In response to questions from NutraIngredients-USA, a spokesperson for the FDA said the Agency regularly issues import alerts, while acknowledging that “the kratom import alert, which was the last import alert issued for a new dietary ingredient, was initially issued in 2014 and is updated as new firms/products are encountered, most recently in 2016.

“The FDA uses the import alert tool every day as part of its import process,” ​continued the spokesperson. “Resources at FDA headquarters and in the field are utilized as part of the day to day import process to help make admissibility decisions. When the FDA becomes aware of non-compliant products being offered for import, the Agency takes action to deny entry. This action includes detention and refusal and may result in application of detention without physical examination in the form of an import alert to deny entry to future shipments.

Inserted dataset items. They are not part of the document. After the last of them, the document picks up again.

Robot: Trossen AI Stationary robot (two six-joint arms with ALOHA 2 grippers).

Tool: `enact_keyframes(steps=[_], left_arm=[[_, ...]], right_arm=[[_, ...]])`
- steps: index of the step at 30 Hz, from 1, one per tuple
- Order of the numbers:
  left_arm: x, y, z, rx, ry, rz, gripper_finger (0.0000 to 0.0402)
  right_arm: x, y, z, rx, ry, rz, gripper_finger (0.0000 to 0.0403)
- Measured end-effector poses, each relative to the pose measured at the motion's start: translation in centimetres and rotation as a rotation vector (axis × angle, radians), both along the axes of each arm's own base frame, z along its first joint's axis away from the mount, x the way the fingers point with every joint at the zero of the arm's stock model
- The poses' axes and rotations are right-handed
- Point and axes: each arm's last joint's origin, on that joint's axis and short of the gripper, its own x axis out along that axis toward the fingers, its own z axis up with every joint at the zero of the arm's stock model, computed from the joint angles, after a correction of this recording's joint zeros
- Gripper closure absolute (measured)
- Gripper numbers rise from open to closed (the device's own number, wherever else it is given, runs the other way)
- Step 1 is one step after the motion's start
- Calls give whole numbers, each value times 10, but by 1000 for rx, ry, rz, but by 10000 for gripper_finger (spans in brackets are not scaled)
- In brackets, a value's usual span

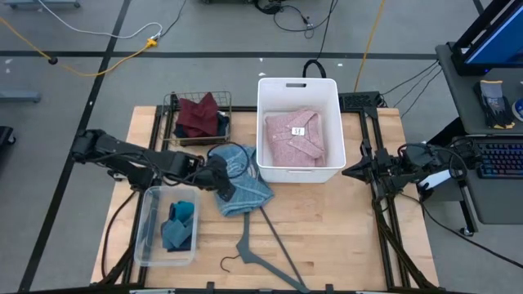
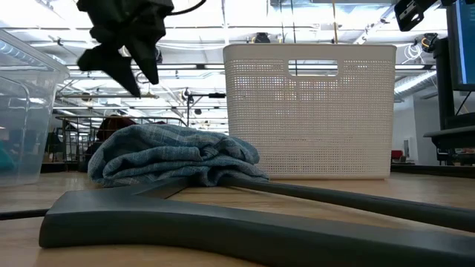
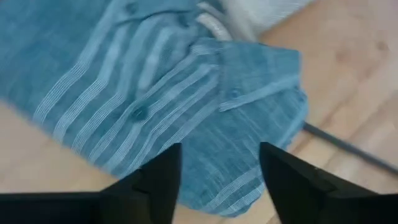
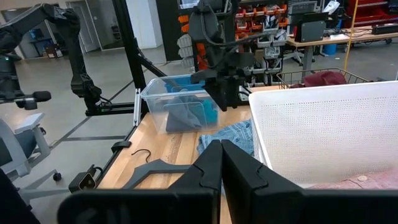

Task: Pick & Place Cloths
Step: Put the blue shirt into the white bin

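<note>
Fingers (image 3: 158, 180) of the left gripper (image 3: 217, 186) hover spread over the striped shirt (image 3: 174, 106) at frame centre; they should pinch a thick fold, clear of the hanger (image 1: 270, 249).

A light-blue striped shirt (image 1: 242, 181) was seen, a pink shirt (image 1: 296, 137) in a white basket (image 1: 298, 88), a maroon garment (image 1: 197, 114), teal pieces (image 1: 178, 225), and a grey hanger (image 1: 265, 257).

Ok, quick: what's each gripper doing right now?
Left gripper: open, above the striped shirt, holding nothing.
Right gripper: shut, empty, at the table's right edge.
</note>
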Motion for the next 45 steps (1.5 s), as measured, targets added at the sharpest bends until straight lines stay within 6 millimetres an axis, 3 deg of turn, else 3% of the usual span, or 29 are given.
enact_keyframes(steps=[7, 15, 22, 33, 45], left_arm=[[-1, 16, -3, -51, 21, 181, 92], [3, 42, -9, -119, 57, 305, 33], [11, 54, -22, -140, 87, 379, 11], [32, 68, -47, -187, 107, 430, 9], [52, 81, -123, -318, 358, 408, 9]], right_arm=[[0, 0, 0, -19, -3, 2, 403], [0, 0, 0, -11, -2, 2, 403], [0, 0, 0, -11, -2, 3, 403], [0, 0, 0, -11, -2, 3, 403], [0, 0, 0, 11, 2, 1, 403]])
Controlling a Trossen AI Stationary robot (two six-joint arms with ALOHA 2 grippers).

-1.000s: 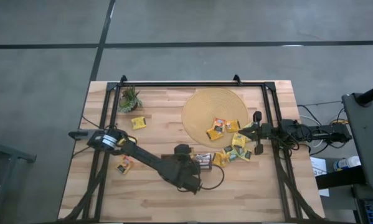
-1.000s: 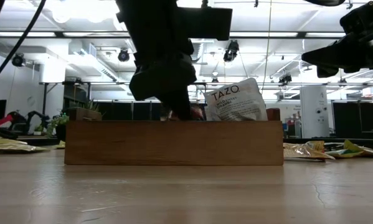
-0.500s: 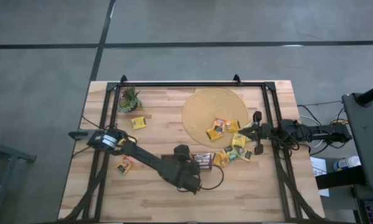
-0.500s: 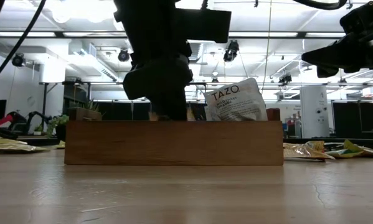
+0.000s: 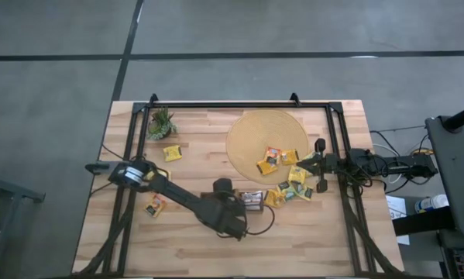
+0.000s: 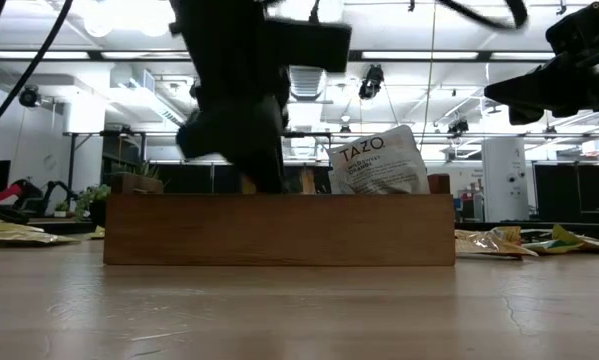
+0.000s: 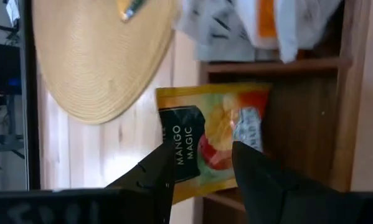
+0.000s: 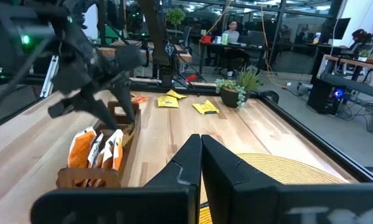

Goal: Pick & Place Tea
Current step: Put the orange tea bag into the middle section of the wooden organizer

“It should be noted that the FDA can and often does take action to deny entry to non-compliant products without the presence of an import alert. Additionally, it is not accurate to say that an import alert “requires no additional resources.” Although import alerts, when appropriate, can be efficient regulatory tools, they require time and resources from multiple agency components to draft, support, review, clear, implement, and operationalize.”

According to the FDA website​, an import alert serves four purposes:

  1. Prevent potentially violative products from being distributed in the United States;
  2. Free-up agency resources to examine other shipments;
  3. Provide uniform coverage across the country;
  4. Place the responsibility back on the importer to ensure that the products being imported into the United States are in compliance with the FDA's laws and regulations.

SSCI

In addition to import alerts for adulterated ingredients used in dietary supplements, NPA is also calling for expanded participation in the Supplement Safety and Compliance Initiative (SSCI).

“SSCI is an industry-driven initiative led by the nation’s leading retailers to provide a harmonized benchmark to recognize various safety standards throughout the entire dietary supplement supply chain,” ​stated NPA. “SSCI is a bold step forward in providing quality assurance from harvest to retailer shelf. Dietary supplements must meet or exceed the SSCI benchmark to be accepted in major retailers, all with the goal of providing quality products and increasing consumer confidence.”